3. Einen Ort für die Liebe finden
Die dritte Aufgabe sieht der psychologische Psychotherapeut darin, die Liebe und den Verstorbenen zu bewahren und «einen guten, sicheren und bewahrenden Ort» für ihn zu finden: Manche sehen denjenigen bei Gott oder im ewigen Licht gut aufgehoben, andere finden einen solchen Ort in der Natur, als Stern oder Regenbogen oder auch in sich selbst.
4. Bewusst weiterleben
Und schließlich folgt als vierte Aufgabe, wieder in das Leben zu finden. «Es ist klar, die Lücke bleibt bestehen, aber in diesem weitergehenden Leben gehört der Verstorbene als innerer Begleiter, als Energie oder Ressource mit dazu», sagt Roland Kachler. Und vor allem: «In diesem Leben darf es auch wieder Sinn und Glück geben.» Wenn es auch nicht mehr ganz so leicht wird wie vor einem schweren Verlust. Was dabei hilft? «Ganz behutsam kleine Dinge machen, die einem guttun, und die Frage der Loyalität im inneren Gespräch mit dem Verstorbenen klären.» Gerade bei schweren Verlusten sei dies in den ersten eineinhalb Jahren jedoch nur ansatzweise möglich.

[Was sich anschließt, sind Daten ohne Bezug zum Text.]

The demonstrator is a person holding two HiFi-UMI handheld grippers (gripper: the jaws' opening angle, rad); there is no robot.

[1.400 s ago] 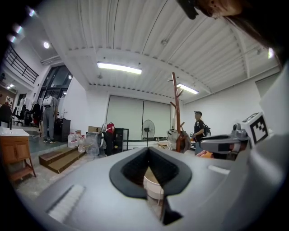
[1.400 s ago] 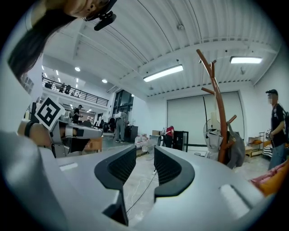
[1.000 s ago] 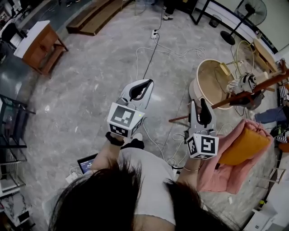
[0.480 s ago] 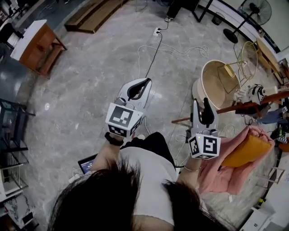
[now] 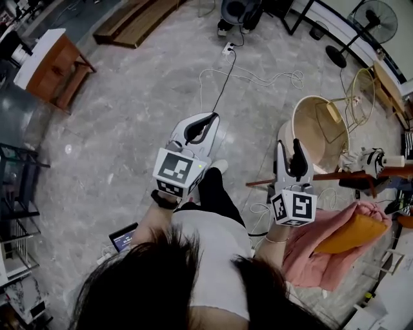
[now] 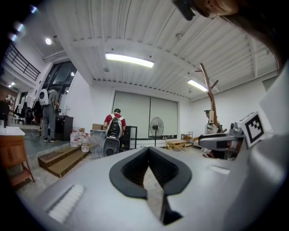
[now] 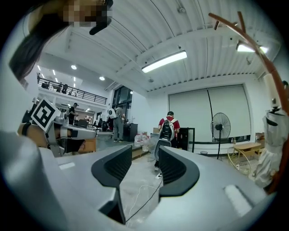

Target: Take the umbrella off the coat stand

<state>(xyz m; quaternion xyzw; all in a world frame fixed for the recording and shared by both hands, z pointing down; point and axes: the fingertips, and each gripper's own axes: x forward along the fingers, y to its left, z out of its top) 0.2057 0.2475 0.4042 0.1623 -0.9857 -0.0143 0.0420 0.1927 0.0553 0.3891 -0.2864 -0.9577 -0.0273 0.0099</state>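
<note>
The right gripper (image 7: 144, 155) is held level with its jaws partly apart. They have just been opening, and nothing is between the black pads (image 7: 116, 164); only the grey floor (image 5: 129, 116) and a white cable (image 5: 222, 77) show through the gap. The left gripper (image 6: 148, 151) is level beside it. Its jaws meet at the tips, closed on nothing, and only a narrow slit remains behind them. In the head view both grippers are in front of the person's body, the left gripper (image 5: 208, 120) over bare floor. The right gripper (image 5: 288, 151) is just beside a pale round tub (image 5: 310, 138). The tub's inner wall is in plain sight, and a small yellowish piece (image 5: 333, 111) shows at its far rim; whether that lies in the tub or behind it I cannot tell. Past the tub the brown wooden coat stand (image 5: 335, 175) reaches out to the right. A white and black bundle (image 5: 373, 161) hangs on it, apparently the umbrella, well apart from both grippers. Below the stand a pink cloth (image 5: 316, 254) is wrapped around an orange cushion (image 5: 352, 233). A standing fan (image 5: 369, 18) is at the far wall.
</note>
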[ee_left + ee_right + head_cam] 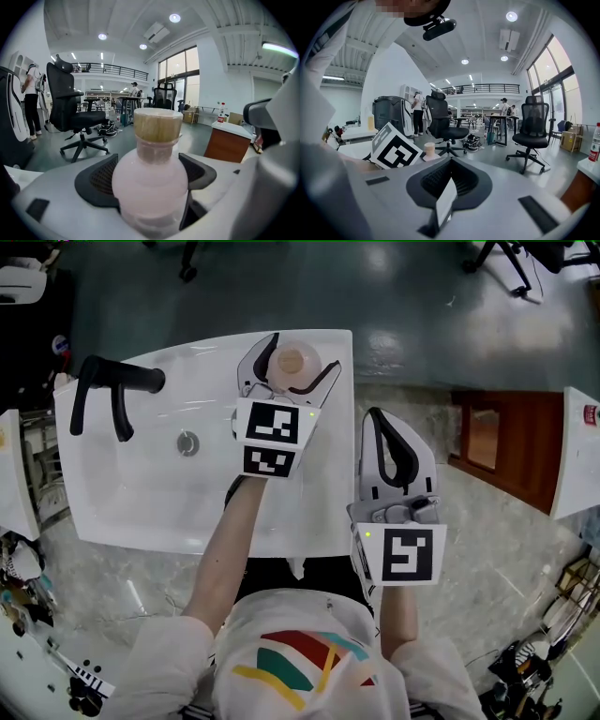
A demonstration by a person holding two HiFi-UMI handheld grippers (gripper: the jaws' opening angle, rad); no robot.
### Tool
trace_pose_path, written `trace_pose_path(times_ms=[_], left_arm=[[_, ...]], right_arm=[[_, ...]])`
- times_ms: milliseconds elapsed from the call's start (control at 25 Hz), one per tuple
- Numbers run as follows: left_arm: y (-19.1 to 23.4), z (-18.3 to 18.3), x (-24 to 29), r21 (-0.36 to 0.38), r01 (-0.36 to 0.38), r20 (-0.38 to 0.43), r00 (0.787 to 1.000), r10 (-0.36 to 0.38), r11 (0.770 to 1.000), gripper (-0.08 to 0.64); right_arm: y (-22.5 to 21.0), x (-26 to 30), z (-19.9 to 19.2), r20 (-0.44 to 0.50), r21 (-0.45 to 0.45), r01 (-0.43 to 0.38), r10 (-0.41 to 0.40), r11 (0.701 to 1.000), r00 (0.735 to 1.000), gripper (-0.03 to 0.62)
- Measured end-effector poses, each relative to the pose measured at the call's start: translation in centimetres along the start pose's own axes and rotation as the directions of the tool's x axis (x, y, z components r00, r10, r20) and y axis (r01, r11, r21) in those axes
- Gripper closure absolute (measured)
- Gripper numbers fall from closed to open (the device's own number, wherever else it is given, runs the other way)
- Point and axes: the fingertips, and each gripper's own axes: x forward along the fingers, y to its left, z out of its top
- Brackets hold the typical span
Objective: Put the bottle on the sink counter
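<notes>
A pale pink bottle (292,362) with a round wooden cap stands upright between the jaws of my left gripper (300,357), over the far right corner of the white sink counter (319,512). In the left gripper view the bottle (151,180) fills the middle, and the black pads (96,180) press on both its sides. Whether its base touches the counter is hidden. My right gripper (386,423) hovers to the right of the sink, jaws shut together and empty. From the right gripper (447,197) view, the bottle (429,151) shows small beside the left gripper's marker cube (396,152).
The sink has a black faucet (114,390) at its left and a drain (188,442) in the basin. A brown wooden cabinet (497,442) and a white top (577,456) stand to the right. Black office chairs (77,117) are on the floor beyond.
</notes>
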Motion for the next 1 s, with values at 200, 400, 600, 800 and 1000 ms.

Marei Rascher-Held rät, sich darüber bewusst zu werden, was die eigenen Ressourcen sind und was man früher gern gemacht hat. «Ganz viel hilft wirklich, in die Biografiearbeit zu gehen und sich klarzumachen: Wie war ich denn, bevor der Mensch gestorben ist? Wer war ich vorher, bevor alles für mich zusammengebrochen ist? Wo kann ich mich wiederfinden?» Es gilt, zu überlegen, ob es etwas gibt, was ich immer schon vorhatte – und für das ich jetzt Zeit habe. «Ich erlaube mir Dinge, die mir gut tun, und ich darf das auch wieder tun», unterstreicht sie. Das kann die Anmeldung in einem Tanzkurs genauso sein wie eine Reise oder mit Malerei zu beginnen.
Gleichzeitig sollte mir außerdem bewusst sein: «Die Lücke bleibt, das ist auch in Ordnung. Dieser Verlust ist etwas, was in mein Leben und in meine Biografie gehört.» Nach dem Motto: «Ich habe zwar diesen wichtigen Menschen verloren, aber trotzdem lebe ich mein Leben weiter und suche einen neuen Sinn darin.»
Und Roland Kachler macht Hoffnung: «Wenn die Aufgaben erledigt sind, dann sind sie tatsächlich erledigt.» Was nicht bedeutet, dass die Trauer dann ein für alle Mal vorbei ist. «Es wird immer Momente geben, dass es einen erwischt», sagt er. Aber sie sind nicht mehr so intensiv. Eher zeigen sie sich an bestimmten Jahresdaten oder bei besonderen Anlässen als eine «kleine Traurigkeit» oder Wehmut.